■ WHAT YOU SHOULD DO:
The listing below contains a span that opens with the line containing "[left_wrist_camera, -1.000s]" and closes with the line containing "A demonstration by". Return that span exactly.

■ COLLECTED MATERIAL:
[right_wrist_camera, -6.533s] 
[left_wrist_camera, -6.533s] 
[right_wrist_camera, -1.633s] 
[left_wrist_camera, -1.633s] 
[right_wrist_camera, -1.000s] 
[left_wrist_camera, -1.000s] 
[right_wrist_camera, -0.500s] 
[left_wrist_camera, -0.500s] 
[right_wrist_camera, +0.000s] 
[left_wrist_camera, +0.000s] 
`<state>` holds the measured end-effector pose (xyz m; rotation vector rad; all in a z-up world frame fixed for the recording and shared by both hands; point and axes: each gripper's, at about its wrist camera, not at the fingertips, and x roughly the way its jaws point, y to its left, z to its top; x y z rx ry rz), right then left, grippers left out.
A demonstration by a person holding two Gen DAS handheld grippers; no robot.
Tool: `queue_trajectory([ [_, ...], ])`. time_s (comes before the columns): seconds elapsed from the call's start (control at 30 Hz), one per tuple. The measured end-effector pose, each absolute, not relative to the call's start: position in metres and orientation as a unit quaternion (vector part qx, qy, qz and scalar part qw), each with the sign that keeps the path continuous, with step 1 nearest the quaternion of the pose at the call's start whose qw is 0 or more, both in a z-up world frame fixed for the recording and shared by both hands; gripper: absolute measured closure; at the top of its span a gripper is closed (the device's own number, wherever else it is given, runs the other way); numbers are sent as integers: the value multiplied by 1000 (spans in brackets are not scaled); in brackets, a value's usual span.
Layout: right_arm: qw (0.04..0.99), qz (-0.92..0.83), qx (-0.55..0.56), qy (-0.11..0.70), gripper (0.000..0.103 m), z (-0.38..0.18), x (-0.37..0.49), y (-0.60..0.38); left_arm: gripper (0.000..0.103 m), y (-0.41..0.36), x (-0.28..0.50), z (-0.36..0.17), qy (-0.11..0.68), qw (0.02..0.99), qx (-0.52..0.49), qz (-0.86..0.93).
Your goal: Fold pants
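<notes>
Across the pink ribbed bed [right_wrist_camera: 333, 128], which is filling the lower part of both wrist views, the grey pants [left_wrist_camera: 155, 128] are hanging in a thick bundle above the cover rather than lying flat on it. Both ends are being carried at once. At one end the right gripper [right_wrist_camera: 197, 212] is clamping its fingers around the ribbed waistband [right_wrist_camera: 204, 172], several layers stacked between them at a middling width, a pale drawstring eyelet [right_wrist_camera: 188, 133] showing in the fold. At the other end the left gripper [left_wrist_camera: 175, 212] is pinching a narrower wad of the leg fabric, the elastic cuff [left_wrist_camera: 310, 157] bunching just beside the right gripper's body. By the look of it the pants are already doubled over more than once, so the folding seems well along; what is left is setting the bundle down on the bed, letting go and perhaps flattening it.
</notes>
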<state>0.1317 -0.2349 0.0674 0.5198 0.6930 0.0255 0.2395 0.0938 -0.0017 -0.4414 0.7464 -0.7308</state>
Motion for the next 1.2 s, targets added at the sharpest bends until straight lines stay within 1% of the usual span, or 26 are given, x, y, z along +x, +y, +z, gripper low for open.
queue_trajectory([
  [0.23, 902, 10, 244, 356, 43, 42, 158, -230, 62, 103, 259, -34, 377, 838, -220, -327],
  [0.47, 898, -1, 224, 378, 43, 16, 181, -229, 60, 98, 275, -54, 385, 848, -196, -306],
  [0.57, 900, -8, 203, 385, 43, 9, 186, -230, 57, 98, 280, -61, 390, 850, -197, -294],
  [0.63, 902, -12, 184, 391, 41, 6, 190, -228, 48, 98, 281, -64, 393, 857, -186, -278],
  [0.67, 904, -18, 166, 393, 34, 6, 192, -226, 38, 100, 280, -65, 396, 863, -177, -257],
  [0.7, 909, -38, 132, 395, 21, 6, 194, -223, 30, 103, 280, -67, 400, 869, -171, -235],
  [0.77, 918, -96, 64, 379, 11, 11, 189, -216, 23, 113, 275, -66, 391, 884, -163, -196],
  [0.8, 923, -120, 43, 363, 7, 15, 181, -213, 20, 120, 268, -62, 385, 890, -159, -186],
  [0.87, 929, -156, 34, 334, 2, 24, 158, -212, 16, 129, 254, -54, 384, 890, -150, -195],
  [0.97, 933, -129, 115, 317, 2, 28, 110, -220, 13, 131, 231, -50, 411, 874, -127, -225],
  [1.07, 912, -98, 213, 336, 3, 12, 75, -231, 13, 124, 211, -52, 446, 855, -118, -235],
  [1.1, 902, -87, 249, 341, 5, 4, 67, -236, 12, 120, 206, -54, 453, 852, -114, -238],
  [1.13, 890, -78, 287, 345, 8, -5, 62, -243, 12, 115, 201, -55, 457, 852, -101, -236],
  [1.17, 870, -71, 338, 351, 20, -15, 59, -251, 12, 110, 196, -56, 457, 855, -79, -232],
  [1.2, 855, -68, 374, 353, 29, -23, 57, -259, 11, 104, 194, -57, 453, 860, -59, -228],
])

■ SOLVED PROBLEM:
[left_wrist_camera, -1.000s] 
[right_wrist_camera, -0.500s] 
[left_wrist_camera, -0.500s] 
[right_wrist_camera, +0.000s] 
[left_wrist_camera, +0.000s] 
`<state>` holds the measured end-effector pose (xyz m; rotation vector rad; all in a z-up world frame fixed for the recording and shared by both hands; point and axes: each gripper's, at about its wrist camera, not at the fingertips, and x roughly the way its jaws point, y to its left, z to its top; x y z rx ry rz), right then left, grippers left out.
A demonstration by a person holding two Gen DAS handheld grippers; no robot.

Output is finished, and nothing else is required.